No Multiplicidade 2022, tudo deu certo dentro do impossível

Na abertura do Festival Multiplicidade 2022, a previsão era de fortes chuvas. Mas não choveu. No encerramento do Festival Multiplicidade 2022, a previsão era de fortes chuvas. Mas não choveu. Seguimos com mais notícias sobre o tempo.

Em 2018, nosso tema foi RESISTIR, EXISTIR em busca de SAÍDAS. Em 2019, foi BRASIS e nos comunicamos sempre de cabeça para baixo. Estávamos enxergando o improvável chegando perto de nós. Em 2020/21, apostamos no O QUE EU QUERO AINDA NÃO TEM NOME. Percebemos que estávamos fechando uma trilogia sobre o Brasil, mas vivemos o impensável, o absurdo, a utopia e distopia juntas para neste ano de 2022 encarar TUDO DENTRO DO IMPOSSÍVEL.

Nesse momento de recomeço, quando a pandemia começa a arrefecer, num esforço colossal para reconectar a poesia em nossas vidas, apostamos numa abertura artisticamente espiritual no Dia de Iemanjá, em que saudamos também a memória de Roberto Guimarães, Gerente de Cultura do Oi Futuro, que nos deixou em 2021.

A celebração à Rainha das Águas foi seguida por uma exposição generativa, “Bloom”, na qual um jardim digital reagia ao toque das pessoas. Justamente aquilo que foi tão caro ao longo da pandemia que parou o planeta foi o que motivou as pessoas a interagirem com os sons e as imagens do artista francês Maotik, uma “parede mágica”, como disse uma das muitas crianças que também se divertiram com a obra.

Seguimos por dois meses e fechamos a temporada com atrações remotas e presenciais na casa onde nascemos, o Oi Futuro. Ao longo desse período, mais de 3000 pessoas contemplaram a arte nos mais diversos formatos: performances, exposição, debates, filmes, residências artísticas etc.

Tivemos a parceria com o Amplify D.A.I – uma iniciativa do British Council, que joga luz no trabalho de artistas mulheres, trans, não binárias – que rendeu dois brilhantes trabalhos audiovisuais. “War” e “Amorphous materials” , frutos das residências das duplas Heather Lander (UK) e Erica Alves (BR), e Robin Buckley (UK). e VJ Grazzi (BR), respectivamente, foram exibidos num telão no Oi Futuro Flamengo, junto com as obras resultantes das parcerias do Amplify com os festivais Novas Frequências e Amazonia Mapping, e também com uma apresentação da DJ e produtora Obuxum, do Canadá.

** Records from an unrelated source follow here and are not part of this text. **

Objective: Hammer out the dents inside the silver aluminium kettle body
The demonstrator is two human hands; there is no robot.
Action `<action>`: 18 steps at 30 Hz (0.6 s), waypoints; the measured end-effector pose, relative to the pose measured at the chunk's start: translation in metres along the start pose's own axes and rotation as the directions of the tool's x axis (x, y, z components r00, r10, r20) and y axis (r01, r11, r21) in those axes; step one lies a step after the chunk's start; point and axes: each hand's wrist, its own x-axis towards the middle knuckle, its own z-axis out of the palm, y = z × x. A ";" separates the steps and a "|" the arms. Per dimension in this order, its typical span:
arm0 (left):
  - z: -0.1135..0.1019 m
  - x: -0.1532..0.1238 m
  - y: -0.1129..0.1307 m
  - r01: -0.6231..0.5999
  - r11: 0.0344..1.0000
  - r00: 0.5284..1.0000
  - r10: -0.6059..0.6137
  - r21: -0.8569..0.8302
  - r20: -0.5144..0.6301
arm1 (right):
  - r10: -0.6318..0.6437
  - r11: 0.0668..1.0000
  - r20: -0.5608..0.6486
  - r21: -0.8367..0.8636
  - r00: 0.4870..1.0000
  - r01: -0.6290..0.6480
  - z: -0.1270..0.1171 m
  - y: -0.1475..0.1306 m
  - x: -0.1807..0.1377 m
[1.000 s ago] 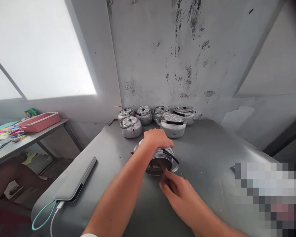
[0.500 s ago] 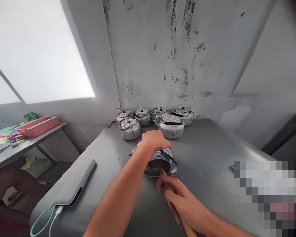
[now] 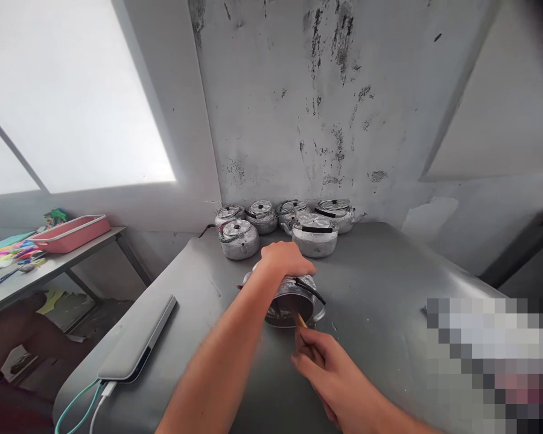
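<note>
An aluminium kettle (image 3: 292,290) lies tipped on its side on the table, its dark opening facing me and its black handle at the right. My left hand (image 3: 286,259) grips the kettle from above, with the fingertips hidden behind it. In my right hand (image 3: 322,369) is a wooden stick (image 3: 301,322), fingers wrapped round it. The stick's far end reaches into the kettle's opening, where its tip is hidden.
Several lidded kettles (image 3: 315,242) stand against the wall at the back of the metal table (image 3: 371,337). A power bank (image 3: 138,337) with cables lies at the left. A pink basin (image 3: 72,234) rests on a side table.
My right hand has moved slightly up the stick towards the kettle, its wrist turned a little. The left hand keeps its hold, and the kettle stays put.
</note>
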 end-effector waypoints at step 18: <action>-0.001 0.000 0.000 0.005 1.000 1.000 -0.005 -0.002 0.012 | 0.003 1.000 0.009 0.002 1.000 -0.003 -0.003 -0.006 -0.002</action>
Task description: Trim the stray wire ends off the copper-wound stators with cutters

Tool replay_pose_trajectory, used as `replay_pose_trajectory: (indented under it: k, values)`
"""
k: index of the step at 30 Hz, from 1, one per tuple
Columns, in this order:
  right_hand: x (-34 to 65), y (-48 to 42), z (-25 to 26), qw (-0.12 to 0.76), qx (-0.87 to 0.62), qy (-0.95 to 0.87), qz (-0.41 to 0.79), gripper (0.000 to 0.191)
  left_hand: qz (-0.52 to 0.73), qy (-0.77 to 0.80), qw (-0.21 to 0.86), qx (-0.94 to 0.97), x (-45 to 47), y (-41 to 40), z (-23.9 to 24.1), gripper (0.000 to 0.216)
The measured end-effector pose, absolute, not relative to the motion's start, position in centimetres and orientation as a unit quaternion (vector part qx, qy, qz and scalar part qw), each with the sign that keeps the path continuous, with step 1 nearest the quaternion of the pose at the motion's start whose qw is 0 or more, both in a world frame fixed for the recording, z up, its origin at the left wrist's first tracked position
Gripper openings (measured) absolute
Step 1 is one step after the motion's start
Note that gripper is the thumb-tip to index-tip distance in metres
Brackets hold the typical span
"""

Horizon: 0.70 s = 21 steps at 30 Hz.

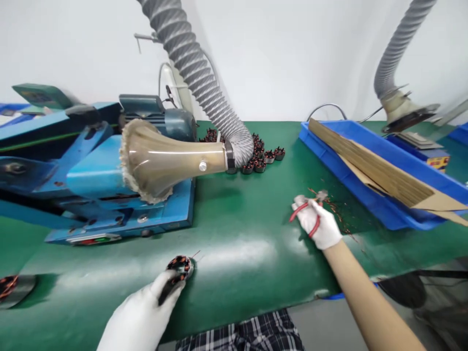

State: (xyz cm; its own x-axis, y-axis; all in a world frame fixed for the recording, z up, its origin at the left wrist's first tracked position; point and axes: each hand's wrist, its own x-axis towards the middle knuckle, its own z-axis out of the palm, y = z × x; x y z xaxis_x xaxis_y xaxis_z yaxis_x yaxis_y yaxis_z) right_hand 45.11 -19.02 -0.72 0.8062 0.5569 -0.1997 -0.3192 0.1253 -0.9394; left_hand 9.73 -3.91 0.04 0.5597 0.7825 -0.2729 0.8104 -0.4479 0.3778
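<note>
My left hand, in a white glove, grips a motor stator with copper windings near the table's front edge. A thin wire end sticks out from the stator's upper right. On the right, my gloved right hand is closed around red-handled cutting pliers, whose head points away toward the back. Copper wire scraps lie on the green table beside that hand. Part of another stator shows at the far left edge, apart from my left hand.
A blue belt machine with a tan suction funnel fills the left. Under the grey hose stand several stators. Cardboard lies across a blue tray at right. A second hose hangs behind.
</note>
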Motion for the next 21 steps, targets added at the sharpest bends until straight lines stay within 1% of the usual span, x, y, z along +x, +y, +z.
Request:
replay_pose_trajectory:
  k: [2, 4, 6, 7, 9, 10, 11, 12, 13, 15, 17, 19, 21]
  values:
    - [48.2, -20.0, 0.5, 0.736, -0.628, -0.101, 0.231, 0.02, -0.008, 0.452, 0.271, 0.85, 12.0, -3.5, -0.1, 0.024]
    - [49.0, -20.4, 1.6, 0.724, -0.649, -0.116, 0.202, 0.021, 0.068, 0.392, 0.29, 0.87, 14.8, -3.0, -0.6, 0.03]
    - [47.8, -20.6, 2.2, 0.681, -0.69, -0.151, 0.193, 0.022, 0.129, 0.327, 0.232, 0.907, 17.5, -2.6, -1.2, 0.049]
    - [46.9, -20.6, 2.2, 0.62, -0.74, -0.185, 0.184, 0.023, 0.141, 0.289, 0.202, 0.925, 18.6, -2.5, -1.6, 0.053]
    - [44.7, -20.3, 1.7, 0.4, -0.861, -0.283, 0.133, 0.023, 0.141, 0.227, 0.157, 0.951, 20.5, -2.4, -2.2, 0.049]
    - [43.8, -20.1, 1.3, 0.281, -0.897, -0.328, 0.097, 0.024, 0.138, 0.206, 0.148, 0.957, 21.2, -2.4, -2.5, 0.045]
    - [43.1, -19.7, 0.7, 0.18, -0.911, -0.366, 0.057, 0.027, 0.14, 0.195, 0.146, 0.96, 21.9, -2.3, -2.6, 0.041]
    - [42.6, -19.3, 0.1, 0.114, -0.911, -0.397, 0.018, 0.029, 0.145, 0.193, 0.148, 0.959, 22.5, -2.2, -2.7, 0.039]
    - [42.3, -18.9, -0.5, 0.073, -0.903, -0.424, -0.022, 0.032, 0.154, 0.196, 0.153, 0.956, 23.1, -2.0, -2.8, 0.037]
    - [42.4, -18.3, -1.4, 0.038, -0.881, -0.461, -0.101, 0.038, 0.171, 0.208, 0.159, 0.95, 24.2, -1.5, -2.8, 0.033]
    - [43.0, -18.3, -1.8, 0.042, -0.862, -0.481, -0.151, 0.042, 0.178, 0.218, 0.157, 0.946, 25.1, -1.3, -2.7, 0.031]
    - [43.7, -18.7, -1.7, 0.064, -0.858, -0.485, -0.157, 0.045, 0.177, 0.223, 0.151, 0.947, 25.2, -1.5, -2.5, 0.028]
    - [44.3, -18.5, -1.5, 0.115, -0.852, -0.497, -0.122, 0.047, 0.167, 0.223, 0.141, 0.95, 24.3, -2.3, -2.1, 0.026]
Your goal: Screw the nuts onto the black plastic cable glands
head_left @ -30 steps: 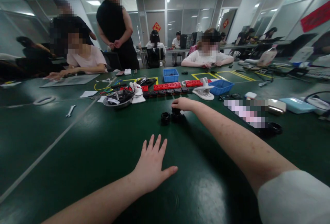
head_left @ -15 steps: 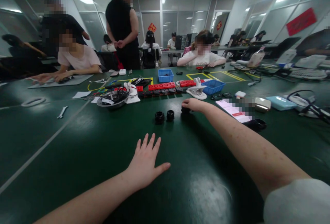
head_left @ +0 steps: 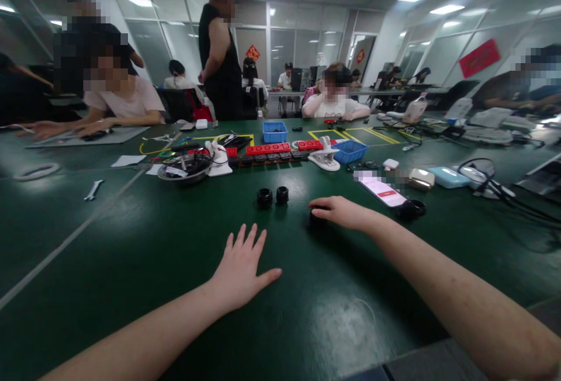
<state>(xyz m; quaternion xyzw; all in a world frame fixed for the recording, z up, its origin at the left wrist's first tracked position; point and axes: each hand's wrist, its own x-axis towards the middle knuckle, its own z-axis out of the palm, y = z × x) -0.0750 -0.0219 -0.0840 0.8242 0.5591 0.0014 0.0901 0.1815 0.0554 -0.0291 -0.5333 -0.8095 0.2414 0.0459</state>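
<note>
My left hand (head_left: 240, 270) lies palm down over the green table (head_left: 175, 252), fingers and thumb spread, with nothing in it. Farther out on the right, my right hand (head_left: 339, 212) has its fingers closed over a black round cylinder (head_left: 316, 219), which they partly hide. Two similar pieces stand side by side to its left: a wider black ring-like cylinder (head_left: 264, 198) and a narrower black cylinder (head_left: 282, 195). Another black round piece (head_left: 412, 209) rests beyond my right wrist, beside a phone (head_left: 382, 189) with a lit screen.
Behind the pieces stand a metal bowl (head_left: 182, 173) of black parts, red power strips (head_left: 268, 148), a white clip (head_left: 324, 156) and blue bins (head_left: 274, 131). A wrench (head_left: 93, 190) lies left. Cables (head_left: 495, 179) and cases are at right. Several people sit or stand beyond.
My right hand has drawn the black cylinder nearer to me and slightly away from the other two. My left hand stays spread in place. The camera view has shifted a little.
</note>
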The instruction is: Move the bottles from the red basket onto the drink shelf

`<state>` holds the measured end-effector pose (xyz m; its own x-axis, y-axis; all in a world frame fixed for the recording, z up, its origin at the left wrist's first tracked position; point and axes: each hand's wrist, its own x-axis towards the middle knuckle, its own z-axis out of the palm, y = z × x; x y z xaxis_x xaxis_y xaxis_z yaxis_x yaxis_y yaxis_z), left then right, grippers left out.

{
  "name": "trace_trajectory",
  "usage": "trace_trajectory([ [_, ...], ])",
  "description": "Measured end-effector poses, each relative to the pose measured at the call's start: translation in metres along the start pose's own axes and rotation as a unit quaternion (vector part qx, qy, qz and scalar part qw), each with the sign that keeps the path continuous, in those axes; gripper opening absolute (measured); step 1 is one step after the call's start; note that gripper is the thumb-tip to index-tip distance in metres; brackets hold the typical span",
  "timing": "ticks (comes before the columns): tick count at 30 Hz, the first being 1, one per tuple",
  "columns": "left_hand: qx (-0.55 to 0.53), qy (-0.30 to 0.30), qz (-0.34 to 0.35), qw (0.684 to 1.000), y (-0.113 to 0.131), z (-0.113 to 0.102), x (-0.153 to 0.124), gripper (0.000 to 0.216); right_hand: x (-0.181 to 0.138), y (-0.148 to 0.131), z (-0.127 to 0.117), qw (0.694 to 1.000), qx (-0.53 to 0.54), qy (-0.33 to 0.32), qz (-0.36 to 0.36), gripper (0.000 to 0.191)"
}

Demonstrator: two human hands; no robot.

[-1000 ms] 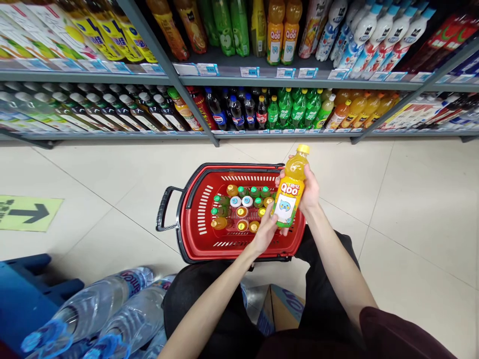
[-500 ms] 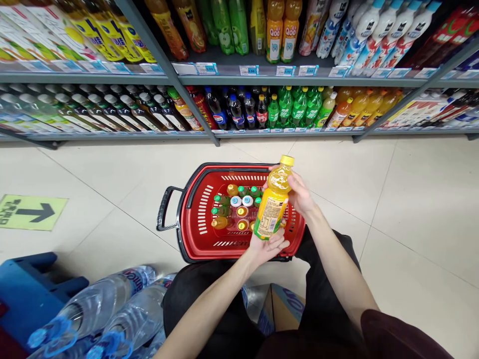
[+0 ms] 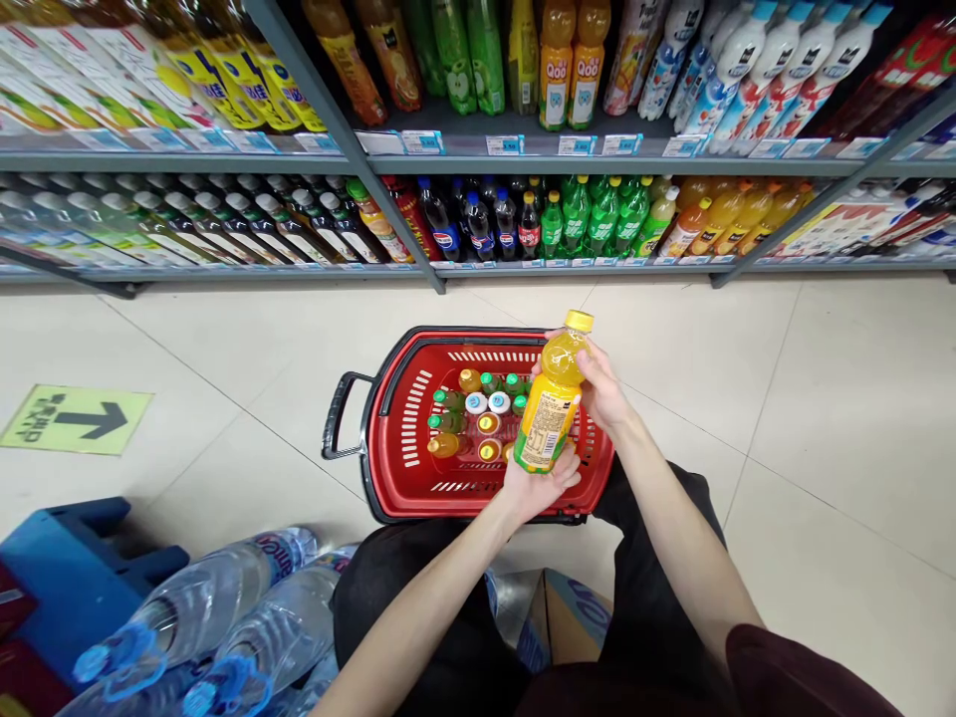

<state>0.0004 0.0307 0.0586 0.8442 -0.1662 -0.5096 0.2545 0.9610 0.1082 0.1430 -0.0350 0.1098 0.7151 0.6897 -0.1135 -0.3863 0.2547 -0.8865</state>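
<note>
A juice bottle (image 3: 550,408) with a yellow cap and a yellow and green label is tilted above the basket, its printed back label facing me. Around its base curls my left hand (image 3: 539,488), supporting it from below. My right hand (image 3: 599,386) grips the same bottle near its shoulder, fingers partly behind it. Beneath both hands stands the red shopping basket (image 3: 388,418), its black handle (image 3: 336,413) sticking out to the left. Inside are several upright bottles with green, white and yellow tops, among them a white-capped bottle (image 3: 476,403). The held bottle hides part of the basket's right side.
Shelves of drinks (image 3: 478,164) run across the back above the floor. Large water bottles (image 3: 216,597) lie at the lower left beside a blue plastic object (image 3: 75,588). A cardboard box (image 3: 572,622) sits between my legs. A yellow arrow sign (image 3: 79,418) marks the floor.
The whole view has shifted slightly, so everything appears a little further right. Both hands keep their hold on the juice bottle, which looks almost unmoved over the basket.
</note>
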Motion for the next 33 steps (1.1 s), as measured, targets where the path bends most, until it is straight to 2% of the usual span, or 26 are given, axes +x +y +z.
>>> trace_trajectory([
  [4,0.014,0.056,0.125,0.99,0.007,0.005,0.006,0.036,0.004,0.007,-0.005,0.994,-0.031,0.084,-0.062,0.057],
  [6,0.035,0.066,0.167,0.983,0.01,0.005,0.009,0.039,0.007,0.013,-0.007,0.983,-0.069,0.14,-0.092,0.052],
  [10,0.051,0.079,0.157,0.983,0.013,0.001,0.013,0.046,0.011,0.02,-0.007,0.967,-0.108,0.206,-0.101,0.049],
  [14,0.064,0.079,0.117,0.988,0.014,-0.003,0.018,0.051,0.012,0.02,-0.003,0.965,-0.119,0.228,-0.051,0.05],
  [17,0.062,0.077,0.084,0.992,0.016,-0.006,0.02,0.053,0.012,0.019,-0.002,0.964,-0.144,0.223,-0.013,0.055],
  [23,0.01,0.058,-0.003,0.998,0.021,-0.012,0.019,0.061,0.012,0.02,-0.002,0.965,-0.192,0.178,-0.01,0.061],
  [29,0.01,0.081,0.039,0.996,0.026,-0.01,0.02,0.05,0.015,0.016,-0.002,0.961,-0.232,0.152,-0.016,0.045],
  [33,0.062,0.121,0.094,0.986,0.035,-0.006,0.025,0.047,0.012,0.017,-0.008,0.958,-0.236,0.154,-0.06,0.041],
])
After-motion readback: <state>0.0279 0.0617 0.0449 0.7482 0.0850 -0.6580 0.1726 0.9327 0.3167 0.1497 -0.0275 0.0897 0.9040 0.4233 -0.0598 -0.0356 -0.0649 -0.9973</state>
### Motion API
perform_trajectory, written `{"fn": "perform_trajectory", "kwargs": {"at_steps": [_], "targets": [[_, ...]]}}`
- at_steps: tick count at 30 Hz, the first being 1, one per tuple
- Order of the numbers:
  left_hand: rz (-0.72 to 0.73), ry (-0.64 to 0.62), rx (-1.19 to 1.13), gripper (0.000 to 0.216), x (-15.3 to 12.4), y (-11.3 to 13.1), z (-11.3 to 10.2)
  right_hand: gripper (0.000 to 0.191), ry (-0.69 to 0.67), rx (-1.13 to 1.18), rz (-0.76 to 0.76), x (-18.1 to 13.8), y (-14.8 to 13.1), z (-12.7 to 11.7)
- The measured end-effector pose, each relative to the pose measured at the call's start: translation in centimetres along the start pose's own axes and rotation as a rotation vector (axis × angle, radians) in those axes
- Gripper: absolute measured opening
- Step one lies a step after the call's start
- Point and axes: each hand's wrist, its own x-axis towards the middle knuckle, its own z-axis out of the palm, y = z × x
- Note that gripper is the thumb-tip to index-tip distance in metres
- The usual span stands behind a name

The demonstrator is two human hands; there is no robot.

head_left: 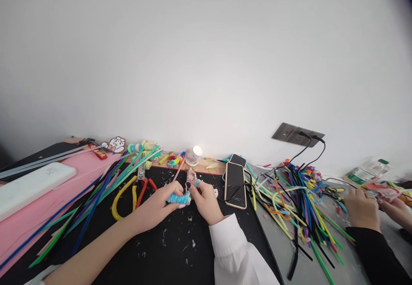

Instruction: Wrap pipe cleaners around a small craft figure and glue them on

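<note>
My left hand (161,201) is closed around a light-blue pipe-cleaner coil (179,198), its thumb and fingers pressed along it. Just to its right, my right hand (206,201) pinches a small pale-pink fuzzy piece (192,177) with a dark spot on it. A bit of blue shows by the right fingertips. The two pieces meet between my hands, but whether they are joined is hidden. A thin pink stem (179,167) rises above the left hand. Yellow-handled pliers (124,199) and red-handled cutters (143,192) lie left of my hands.
Behind my hands stands a white paper cup (194,155). Two phones, one in a beige case (236,186), lie to the right. Loose pipe cleaners (309,207) pile up beside black cables and a wall socket (298,134). A co-worker's hands (363,207) work at far right.
</note>
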Motion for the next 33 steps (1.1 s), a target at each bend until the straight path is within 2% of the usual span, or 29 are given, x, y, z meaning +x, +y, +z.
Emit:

O dia contou também com um instigante debate sobre o papel feminino (e trans, não binário etc) na reconstrução de um mundo pós-pandêmico, com mediação de Maria Fortuna e falas potentes de Nayse Lopez, Marcele Oliveira e Glau Tavares. DJ e produtora, Glau completou a programação com um impecável set de balanços urbanos.

Desaceleramos um pouco com a exibição da obra audiovisual “Unite”, do músico dinamarquês Rumpistol, acompanhado do seu quarteto e do artista visual Marius Nielsen. Com sua sonoridade pastoral e seus hipnóticos visuais, “Unite” é um trabalho que reflete sobre a condição humana e foi concebido após o artista ter sofrido um esgotamento físico e emocional em 2018.

Já o filme “Nine Earths”, do britânico Mike Faulkner, exibido no encerramento do festival, levantou cruciais questões de sustentabilidade, ampliados por importantes depoimentos do climatologista Carlos Nobre e do líder indígena e ambientalista Ailton Krenak, gravados especialmente para o Festival Multiplicidade 2022.

Como bem disse a artista Bianca Ramoneda em seu poema “(des)trava língua”, feito especialmente para o festival, um impossível entoado várias vezes em sequência se transforma em um possível. E é essa mensagem que reverbera, a partir de agora, dentro de nossa resistência poética: sim, é possível.

Voltando às notícias sobre o tempo, segundo uma acertada previsão do poeta Manoel de Barros, estampada em nossa parede, “ontem choveu no futuro”.